Dans le même temps, la Chine s'efforce d'attirer les capitaux mondiaux, les États-Unis évoluent dans la direction opposée. En fin de compte, la force des marchés financiers américains repose sur la confiance dans les politiques macroéconomiques et budgétaires stables du pays et dans la résilience de son système politique ouvert.

Le gouvernement américain a sapé cette confiance par des actions à courte vue et une négligence budgétaire à long terme. Les efforts visant à retirer les entreprises chinoises légitimes des bourses américaines sont bons pour la politique, mais comportent des risques graves et sous-estimés. Ces efforts interviennent exactement au mauvais moment, faisant fuir la demande chinoise de dollars à un moment où les États-Unis s'endettent de gros montants. Espérons que la Chine ne repense pas la sagesse de ses avoirs du Trésor.

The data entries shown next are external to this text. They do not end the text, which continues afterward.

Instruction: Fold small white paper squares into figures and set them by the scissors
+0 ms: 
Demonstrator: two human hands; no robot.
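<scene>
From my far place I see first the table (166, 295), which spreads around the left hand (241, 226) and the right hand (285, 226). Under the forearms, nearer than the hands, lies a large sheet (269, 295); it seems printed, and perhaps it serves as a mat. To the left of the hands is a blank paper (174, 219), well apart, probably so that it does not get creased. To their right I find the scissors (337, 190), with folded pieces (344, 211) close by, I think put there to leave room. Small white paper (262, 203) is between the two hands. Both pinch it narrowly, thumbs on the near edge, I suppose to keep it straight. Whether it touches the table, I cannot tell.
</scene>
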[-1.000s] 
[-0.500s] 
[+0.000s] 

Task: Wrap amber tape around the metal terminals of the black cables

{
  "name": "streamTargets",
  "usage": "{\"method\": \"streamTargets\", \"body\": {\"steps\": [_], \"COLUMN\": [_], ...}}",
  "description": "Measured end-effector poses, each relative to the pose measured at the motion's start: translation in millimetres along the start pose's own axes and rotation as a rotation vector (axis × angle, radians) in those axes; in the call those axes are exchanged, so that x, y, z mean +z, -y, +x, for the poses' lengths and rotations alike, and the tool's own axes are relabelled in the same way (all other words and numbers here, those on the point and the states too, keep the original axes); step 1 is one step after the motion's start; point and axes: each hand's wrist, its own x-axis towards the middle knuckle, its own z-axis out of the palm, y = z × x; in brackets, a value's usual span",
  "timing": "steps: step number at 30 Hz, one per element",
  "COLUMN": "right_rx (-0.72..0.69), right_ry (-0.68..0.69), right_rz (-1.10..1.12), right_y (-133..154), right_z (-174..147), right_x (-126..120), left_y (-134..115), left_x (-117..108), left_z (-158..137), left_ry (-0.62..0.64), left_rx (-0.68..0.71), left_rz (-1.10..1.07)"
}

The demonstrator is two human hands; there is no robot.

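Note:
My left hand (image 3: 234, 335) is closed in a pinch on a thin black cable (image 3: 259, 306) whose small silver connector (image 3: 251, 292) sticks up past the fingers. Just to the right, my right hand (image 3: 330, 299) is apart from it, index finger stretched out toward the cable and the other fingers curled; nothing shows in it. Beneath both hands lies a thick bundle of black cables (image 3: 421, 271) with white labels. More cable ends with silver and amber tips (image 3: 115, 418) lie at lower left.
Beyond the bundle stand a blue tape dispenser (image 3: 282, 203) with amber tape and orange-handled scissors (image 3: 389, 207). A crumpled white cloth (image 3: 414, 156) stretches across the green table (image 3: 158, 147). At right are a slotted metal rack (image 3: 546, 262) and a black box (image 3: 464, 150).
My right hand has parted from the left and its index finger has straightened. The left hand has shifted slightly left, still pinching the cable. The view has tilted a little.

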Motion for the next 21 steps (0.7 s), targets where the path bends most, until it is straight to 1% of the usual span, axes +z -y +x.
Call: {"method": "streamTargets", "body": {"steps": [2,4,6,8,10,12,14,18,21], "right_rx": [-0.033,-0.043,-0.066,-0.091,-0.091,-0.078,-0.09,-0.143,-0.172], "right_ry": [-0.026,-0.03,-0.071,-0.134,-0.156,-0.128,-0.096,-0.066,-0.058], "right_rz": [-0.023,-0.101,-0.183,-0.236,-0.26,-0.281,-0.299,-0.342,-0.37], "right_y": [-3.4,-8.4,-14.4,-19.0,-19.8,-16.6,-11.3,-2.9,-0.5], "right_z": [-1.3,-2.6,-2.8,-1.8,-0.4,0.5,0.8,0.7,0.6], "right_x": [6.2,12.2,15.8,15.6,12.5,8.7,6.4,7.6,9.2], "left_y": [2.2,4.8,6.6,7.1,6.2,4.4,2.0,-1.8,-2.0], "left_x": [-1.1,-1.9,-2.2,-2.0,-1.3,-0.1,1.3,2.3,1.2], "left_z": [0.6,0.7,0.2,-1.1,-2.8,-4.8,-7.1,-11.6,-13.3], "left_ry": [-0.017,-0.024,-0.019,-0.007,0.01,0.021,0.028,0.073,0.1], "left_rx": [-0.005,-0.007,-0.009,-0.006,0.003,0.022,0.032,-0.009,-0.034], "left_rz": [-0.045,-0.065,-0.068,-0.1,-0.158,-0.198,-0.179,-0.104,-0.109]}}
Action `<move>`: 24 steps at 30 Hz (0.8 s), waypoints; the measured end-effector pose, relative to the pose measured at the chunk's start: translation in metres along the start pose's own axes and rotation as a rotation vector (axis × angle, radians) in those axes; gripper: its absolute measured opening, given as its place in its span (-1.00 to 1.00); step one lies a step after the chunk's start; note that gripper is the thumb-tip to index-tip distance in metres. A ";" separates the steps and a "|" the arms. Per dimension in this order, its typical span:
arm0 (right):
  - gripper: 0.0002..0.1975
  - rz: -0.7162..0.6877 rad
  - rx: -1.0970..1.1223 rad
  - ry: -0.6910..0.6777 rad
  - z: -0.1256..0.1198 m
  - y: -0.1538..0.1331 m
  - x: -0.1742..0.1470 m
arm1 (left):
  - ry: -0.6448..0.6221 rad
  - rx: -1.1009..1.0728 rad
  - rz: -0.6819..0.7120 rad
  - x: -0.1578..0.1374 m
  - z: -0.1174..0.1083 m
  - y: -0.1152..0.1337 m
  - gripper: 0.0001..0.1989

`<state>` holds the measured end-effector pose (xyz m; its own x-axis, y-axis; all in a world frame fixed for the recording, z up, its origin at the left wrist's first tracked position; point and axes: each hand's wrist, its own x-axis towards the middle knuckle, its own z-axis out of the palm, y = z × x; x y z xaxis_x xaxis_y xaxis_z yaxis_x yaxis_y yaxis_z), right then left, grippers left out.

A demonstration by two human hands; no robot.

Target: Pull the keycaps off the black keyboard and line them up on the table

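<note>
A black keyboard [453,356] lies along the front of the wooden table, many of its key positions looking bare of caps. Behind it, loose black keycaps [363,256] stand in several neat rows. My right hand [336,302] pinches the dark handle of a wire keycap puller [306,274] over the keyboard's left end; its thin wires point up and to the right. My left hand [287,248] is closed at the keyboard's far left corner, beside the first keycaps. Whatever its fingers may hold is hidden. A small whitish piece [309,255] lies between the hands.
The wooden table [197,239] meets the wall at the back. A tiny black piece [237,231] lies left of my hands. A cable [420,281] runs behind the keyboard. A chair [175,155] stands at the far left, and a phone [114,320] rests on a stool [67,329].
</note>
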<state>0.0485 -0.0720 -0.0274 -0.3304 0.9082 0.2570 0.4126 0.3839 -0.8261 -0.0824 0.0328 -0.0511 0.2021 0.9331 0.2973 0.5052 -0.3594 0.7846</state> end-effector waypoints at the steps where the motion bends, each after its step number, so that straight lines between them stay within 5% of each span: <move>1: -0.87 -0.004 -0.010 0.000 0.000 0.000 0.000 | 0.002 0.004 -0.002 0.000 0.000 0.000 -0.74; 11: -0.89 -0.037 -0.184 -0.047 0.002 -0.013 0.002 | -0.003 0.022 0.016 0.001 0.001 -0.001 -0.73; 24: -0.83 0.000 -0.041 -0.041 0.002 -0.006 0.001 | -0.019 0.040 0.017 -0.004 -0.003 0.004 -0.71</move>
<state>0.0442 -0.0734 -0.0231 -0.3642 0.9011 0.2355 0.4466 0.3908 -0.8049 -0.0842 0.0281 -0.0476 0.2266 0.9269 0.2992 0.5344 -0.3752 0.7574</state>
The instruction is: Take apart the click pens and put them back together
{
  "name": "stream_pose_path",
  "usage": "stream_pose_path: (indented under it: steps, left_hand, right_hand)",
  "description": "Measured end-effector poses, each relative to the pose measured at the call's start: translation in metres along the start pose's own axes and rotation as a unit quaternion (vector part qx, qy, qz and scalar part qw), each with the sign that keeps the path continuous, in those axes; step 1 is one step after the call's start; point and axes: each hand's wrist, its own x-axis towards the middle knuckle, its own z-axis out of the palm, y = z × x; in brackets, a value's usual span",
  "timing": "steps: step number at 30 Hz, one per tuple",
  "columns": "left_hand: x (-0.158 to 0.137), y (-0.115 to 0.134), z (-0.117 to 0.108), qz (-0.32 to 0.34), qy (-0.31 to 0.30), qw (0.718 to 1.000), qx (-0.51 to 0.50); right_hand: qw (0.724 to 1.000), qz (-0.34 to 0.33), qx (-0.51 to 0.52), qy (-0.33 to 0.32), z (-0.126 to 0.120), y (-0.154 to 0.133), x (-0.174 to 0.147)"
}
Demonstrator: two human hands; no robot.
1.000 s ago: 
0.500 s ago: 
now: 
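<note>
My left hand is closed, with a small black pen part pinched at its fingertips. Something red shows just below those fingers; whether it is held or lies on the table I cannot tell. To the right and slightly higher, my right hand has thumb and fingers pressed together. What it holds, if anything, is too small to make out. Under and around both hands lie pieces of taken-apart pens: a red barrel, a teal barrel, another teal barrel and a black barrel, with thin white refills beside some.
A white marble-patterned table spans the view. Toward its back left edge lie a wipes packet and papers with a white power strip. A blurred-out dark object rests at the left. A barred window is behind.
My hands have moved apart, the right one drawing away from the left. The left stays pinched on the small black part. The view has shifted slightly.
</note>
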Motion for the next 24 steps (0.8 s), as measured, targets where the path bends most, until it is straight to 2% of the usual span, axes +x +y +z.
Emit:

Alors que les investisseurs du monde entier profitent d'investir dans des actions chinoises, Washington complique la tâche des investisseurs américains. Ces risques méritent d'être évités. Mais à moins que quelque chose ne change radicalement, la Chine restera la principale économie à la croissance la plus rapide au monde, dépassant la taille des États-Unis dans un avenir prévisible. Plus d'entreprises du classement Fortune Global 500 sont déjà basées en Chine qu'aux États-Unis. D'autres centres financiers comme Hong Kong, Londres, Tokyo et même Shanghai seront en concurrence pour les listes chinoises que les États-Unis découragent désormais.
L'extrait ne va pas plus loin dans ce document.